Each line of the material must be repeated precisely, with the pictures left out.

+++

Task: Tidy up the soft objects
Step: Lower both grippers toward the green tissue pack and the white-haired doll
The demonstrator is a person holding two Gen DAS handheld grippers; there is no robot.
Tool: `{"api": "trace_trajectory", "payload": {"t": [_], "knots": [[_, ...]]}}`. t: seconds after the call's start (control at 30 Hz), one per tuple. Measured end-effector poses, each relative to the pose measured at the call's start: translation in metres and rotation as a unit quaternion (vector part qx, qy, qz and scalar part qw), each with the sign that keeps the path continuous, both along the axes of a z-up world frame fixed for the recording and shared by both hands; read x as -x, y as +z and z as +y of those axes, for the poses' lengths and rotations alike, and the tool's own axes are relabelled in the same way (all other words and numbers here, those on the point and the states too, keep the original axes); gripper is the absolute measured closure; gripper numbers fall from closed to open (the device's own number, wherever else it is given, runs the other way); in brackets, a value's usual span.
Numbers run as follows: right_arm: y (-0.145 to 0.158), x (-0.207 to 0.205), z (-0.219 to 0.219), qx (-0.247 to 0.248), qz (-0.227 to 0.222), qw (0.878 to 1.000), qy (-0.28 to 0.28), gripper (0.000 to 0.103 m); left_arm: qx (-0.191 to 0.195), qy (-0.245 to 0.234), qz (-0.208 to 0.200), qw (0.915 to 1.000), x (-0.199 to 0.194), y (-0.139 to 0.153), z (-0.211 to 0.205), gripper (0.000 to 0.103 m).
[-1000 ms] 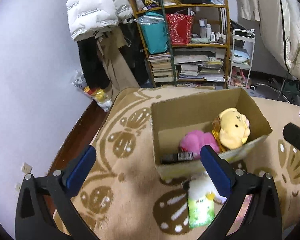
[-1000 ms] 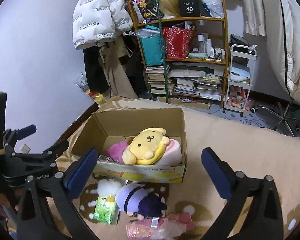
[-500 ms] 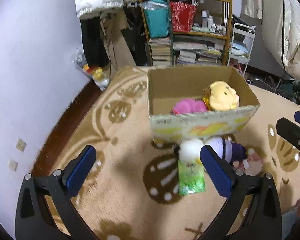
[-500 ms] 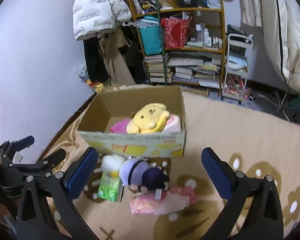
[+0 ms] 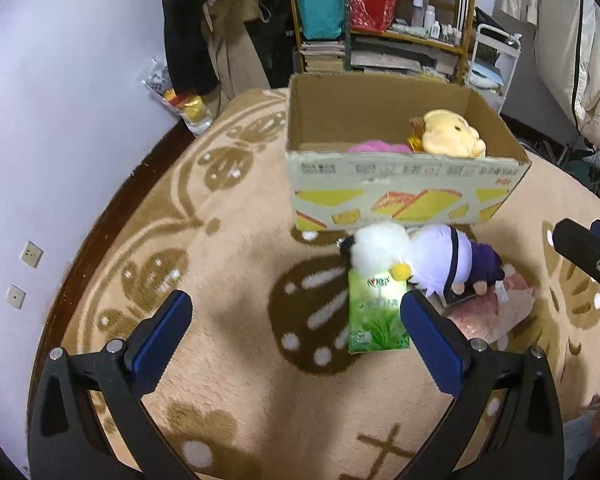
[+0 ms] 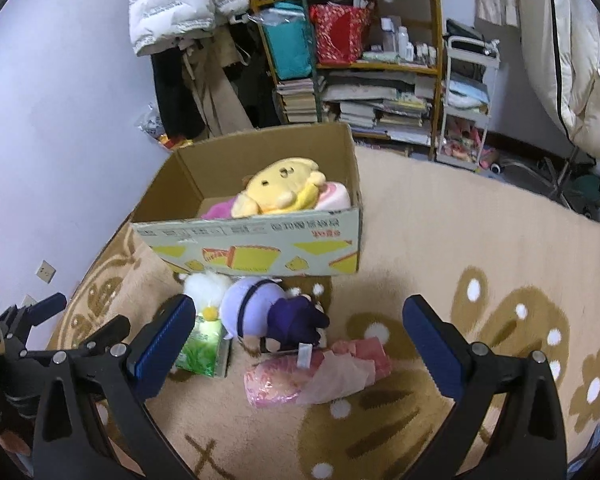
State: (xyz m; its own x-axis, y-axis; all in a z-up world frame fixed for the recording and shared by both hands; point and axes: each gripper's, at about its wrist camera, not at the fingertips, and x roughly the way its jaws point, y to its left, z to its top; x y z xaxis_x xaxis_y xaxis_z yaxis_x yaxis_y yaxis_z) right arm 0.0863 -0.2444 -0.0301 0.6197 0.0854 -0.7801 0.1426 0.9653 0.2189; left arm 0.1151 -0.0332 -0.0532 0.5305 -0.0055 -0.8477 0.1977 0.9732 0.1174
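Note:
A cardboard box point(image 5: 404, 196) point(image 6: 260, 246) stands on the beige rug and holds a yellow plush point(image 5: 450, 134) point(image 6: 278, 194) and a pink soft item point(image 5: 376, 147). In front of it lie a white fluffy toy point(image 5: 378, 250) point(image 6: 204, 286), a purple plush point(image 5: 454, 258) point(image 6: 268, 310), a green tissue pack point(image 5: 376, 314) point(image 6: 202, 348) and a pink bagged item point(image 6: 320, 372) point(image 5: 490, 312). My left gripper point(image 5: 296, 332) is open and empty above the rug, left of the tissue pack. My right gripper point(image 6: 300, 336) is open and empty, above the purple plush.
A cluttered shelf point(image 6: 356, 60) with books and bags stands behind the box. A white jacket point(image 6: 180, 0) hangs at the wall. A white cart point(image 6: 466, 100) and chair legs point(image 6: 560, 184) stand at the right. The rug's dark edge point(image 5: 112, 216) runs along the left wall.
Both grippers have pulled back from the box and tilted down. The toys on the rug in front of the box have come into fuller view. Both jaws stay open.

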Motion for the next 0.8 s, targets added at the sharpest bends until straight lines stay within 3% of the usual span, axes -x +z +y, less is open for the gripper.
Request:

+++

- _WRITTEN RESPONSE_
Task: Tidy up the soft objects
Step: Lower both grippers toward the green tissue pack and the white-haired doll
The demonstrator is a person holding two Gen DAS handheld grippers; there is no robot.
Tool: `{"api": "trace_trajectory", "payload": {"t": [_], "knots": [[_, ...]]}}`. t: seconds after the call's start (control at 30 Hz), one per tuple. Measured end-effector poses, each relative to the pose measured at the call's start: translation in metres and rotation as a unit quaternion (vector part qx, qy, qz and scalar part qw), each with the sign that keeps the path continuous, both along the axes of a z-up world frame fixed for the recording and shared by both hands; read x as -x, y as +z and z as +y of those axes, for the poses' lengths and rotations alike, and the tool's own axes are relabelled in the same way (all other words and numbers here, those on the point and the states too, keep the original axes); gripper is the absolute measured closure; gripper numbers fall from closed to open (the device's own number, wherever else it is given, runs the other way); in brackets, a value's usual span.
Numbers run as follows: right_arm: y (-0.145 to 0.158), x (-0.207 to 0.205), z (-0.219 to 0.219), qx (-0.247 to 0.248), qz (-0.227 to 0.222), qw (0.878 to 1.000), qy (-0.28 to 0.28), gripper (0.000 to 0.103 m); left_arm: qx (-0.191 to 0.195), qy (-0.245 to 0.234), qz (-0.208 to 0.200), qw (0.915 to 1.000), x (-0.199 to 0.194), y (-0.139 to 0.153), z (-0.211 to 0.205), gripper (0.000 to 0.103 m).
[-1000 ms] 
[-1000 ms] 
[-500 ms] 
[-500 ms] 
[+0 ms] 
[+0 ms] 
State: (xyz m; its own x-axis, y-axis; all in a z-up world frame fixed for the recording and shared by both hands; point and axes: each gripper's, at about its wrist camera, not at the fingertips, and x roughly the way its jaws point, y to its left, z to its top; x y z xaxis_x xaxis_y xaxis_z yaxis_x yaxis_y yaxis_z) right arm 0.0863 -0.2444 -0.0301 0.6197 0.0854 -0.7801 0.1426 0.9653 0.2189; left arm 0.1151 -0.0332 -0.0532 0.5305 -0.0055 -0.8477 0.1977 0.9732 0.1174
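Note:
A cardboard box point(image 5: 404, 196) point(image 6: 260, 246) stands on the beige rug and holds a yellow plush point(image 5: 450, 134) point(image 6: 278, 194) and a pink soft item point(image 5: 376, 147). In front of it lie a white fluffy toy point(image 5: 378, 250) point(image 6: 204, 286), a purple plush point(image 5: 454, 258) point(image 6: 268, 310), a green tissue pack point(image 5: 376, 314) point(image 6: 202, 348) and a pink bagged item point(image 6: 320, 372) point(image 5: 490, 312). My left gripper point(image 5: 296, 332) is open and empty above the rug, left of the tissue pack. My right gripper point(image 6: 300, 336) is open and empty, above the purple plush.
A cluttered shelf point(image 6: 356, 60) with books and bags stands behind the box. A white jacket point(image 6: 180, 0) hangs at the wall. A white cart point(image 6: 466, 100) and chair legs point(image 6: 560, 184) stand at the right. The rug's dark edge point(image 5: 112, 216) runs along the left wall.
Both grippers have pulled back from the box and tilted down. The toys on the rug in front of the box have come into fuller view. Both jaws stay open.
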
Motion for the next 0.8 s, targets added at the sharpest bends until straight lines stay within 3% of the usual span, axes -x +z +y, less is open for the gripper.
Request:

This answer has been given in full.